• WHAT IS REQUIRED
Only the pictures should be dropped; every line of the data must come back exactly as written.
BEGIN RAW DATA
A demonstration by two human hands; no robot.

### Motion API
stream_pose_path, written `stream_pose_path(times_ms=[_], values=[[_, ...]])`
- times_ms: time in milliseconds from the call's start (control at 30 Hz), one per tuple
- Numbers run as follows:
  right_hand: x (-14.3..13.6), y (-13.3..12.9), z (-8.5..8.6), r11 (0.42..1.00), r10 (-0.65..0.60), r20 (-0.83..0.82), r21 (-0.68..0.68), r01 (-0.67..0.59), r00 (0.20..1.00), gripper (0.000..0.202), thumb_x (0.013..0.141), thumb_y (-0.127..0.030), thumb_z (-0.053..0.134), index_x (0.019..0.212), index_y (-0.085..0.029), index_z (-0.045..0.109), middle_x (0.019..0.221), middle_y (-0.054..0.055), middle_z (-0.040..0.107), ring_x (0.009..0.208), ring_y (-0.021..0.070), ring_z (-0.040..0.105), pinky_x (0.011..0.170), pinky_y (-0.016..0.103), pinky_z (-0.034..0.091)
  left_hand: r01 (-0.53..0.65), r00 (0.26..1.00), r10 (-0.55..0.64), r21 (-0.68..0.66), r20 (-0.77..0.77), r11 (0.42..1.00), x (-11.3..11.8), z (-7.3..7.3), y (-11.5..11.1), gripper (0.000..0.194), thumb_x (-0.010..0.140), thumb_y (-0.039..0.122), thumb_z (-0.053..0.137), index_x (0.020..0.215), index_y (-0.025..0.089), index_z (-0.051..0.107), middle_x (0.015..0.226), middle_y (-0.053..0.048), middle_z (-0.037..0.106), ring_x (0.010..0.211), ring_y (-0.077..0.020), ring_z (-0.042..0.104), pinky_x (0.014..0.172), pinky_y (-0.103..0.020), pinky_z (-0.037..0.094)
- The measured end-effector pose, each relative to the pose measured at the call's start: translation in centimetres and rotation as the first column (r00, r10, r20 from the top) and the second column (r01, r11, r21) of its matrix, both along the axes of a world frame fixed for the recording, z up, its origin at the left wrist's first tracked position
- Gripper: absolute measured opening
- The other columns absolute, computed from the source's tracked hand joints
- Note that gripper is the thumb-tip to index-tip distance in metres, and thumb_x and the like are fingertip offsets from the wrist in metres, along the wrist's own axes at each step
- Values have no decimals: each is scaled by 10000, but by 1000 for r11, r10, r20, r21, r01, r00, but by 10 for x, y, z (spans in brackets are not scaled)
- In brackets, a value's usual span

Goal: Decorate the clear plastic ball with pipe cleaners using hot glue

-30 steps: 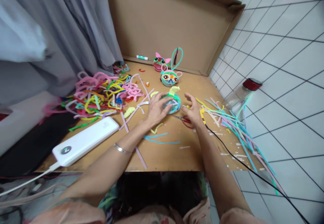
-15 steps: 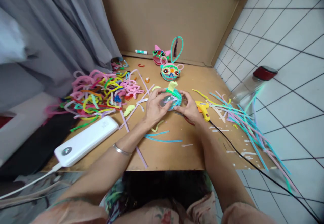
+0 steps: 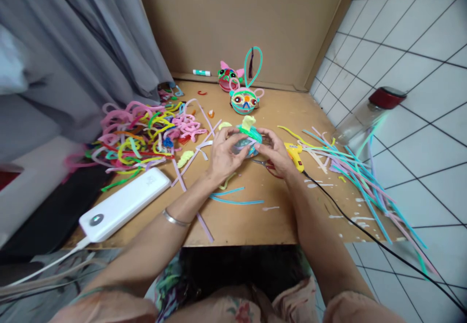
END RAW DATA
• SOLUTION FOR THIS TASK
A demonstration by two human hands; no robot.

### Motion API
stream_pose_path, written `stream_pose_path(times_ms=[_], values=[[_, ...]])`
- times_ms: time in milliseconds from the call's start (control at 30 Hz), one per tuple
- Numbers run as follows:
  right_hand: x (-14.3..13.6), y (-13.3..12.9), z (-8.5..8.6), r11 (0.42..1.00), r10 (-0.65..0.60), r20 (-0.83..0.82), r21 (-0.68..0.68), r01 (-0.67..0.59), r00 (0.20..1.00), gripper (0.000..0.202), thumb_x (0.013..0.141), thumb_y (-0.127..0.030), thumb_z (-0.053..0.134), index_x (0.019..0.212), index_y (-0.085..0.029), index_z (-0.045..0.109), middle_x (0.019..0.221), middle_y (-0.054..0.055), middle_z (-0.040..0.107), ring_x (0.009..0.208), ring_y (-0.021..0.070), ring_z (-0.040..0.105), pinky_x (0.011..0.170), pinky_y (-0.016..0.103), pinky_z (-0.034..0.091)
  left_hand: r01 (-0.53..0.65), r00 (0.26..1.00), r10 (-0.55..0.64), r21 (-0.68..0.66), r20 (-0.77..0.77), r11 (0.42..1.00), x (-11.3..11.8), z (-7.3..7.3), y (-11.5..11.1), gripper (0.000..0.194), thumb_x (-0.010..0.140), thumb_y (-0.039..0.122), thumb_z (-0.053..0.137), index_x (0.020..0.215), index_y (-0.025..0.089), index_z (-0.051..0.107), middle_x (0.015..0.226), middle_y (-0.053..0.048), middle_z (-0.037..0.106), ring_x (0.010..0.211), ring_y (-0.077..0.020), ring_z (-0.042..0.104), pinky_x (0.014..0.172), pinky_y (-0.103..0.020), pinky_z (-0.037..0.094)
- The measured end-effector pose, each relative to the pose measured at the call's start: translation in centimetres and rotation as the first column (r00, r10, r20 from the top) and the second column (r01, r11, r21) of its matrix, both along the axes of a world frame fixed for the recording, z up, its origin at the left wrist's first tracked position
- Gripper: absolute measured opening
- The other columns absolute, computed from the source's tracked hand joints
- Note that gripper is the thumb-tip to index-tip distance in metres, and thumb_x and the like are fingertip offsets from the wrist in metres, along the wrist's own axes at each step
- Values have no decimals: each is scaled by 10000, but by 1000 for r11, r10, r20, r21, r01, r00, but by 10 for x, y, z (spans in brackets are not scaled)
- In brackets, a value's usual span

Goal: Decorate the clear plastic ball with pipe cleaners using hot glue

-30 steps: 
-15 steps: 
+0 steps: 

This answer has been written out in full.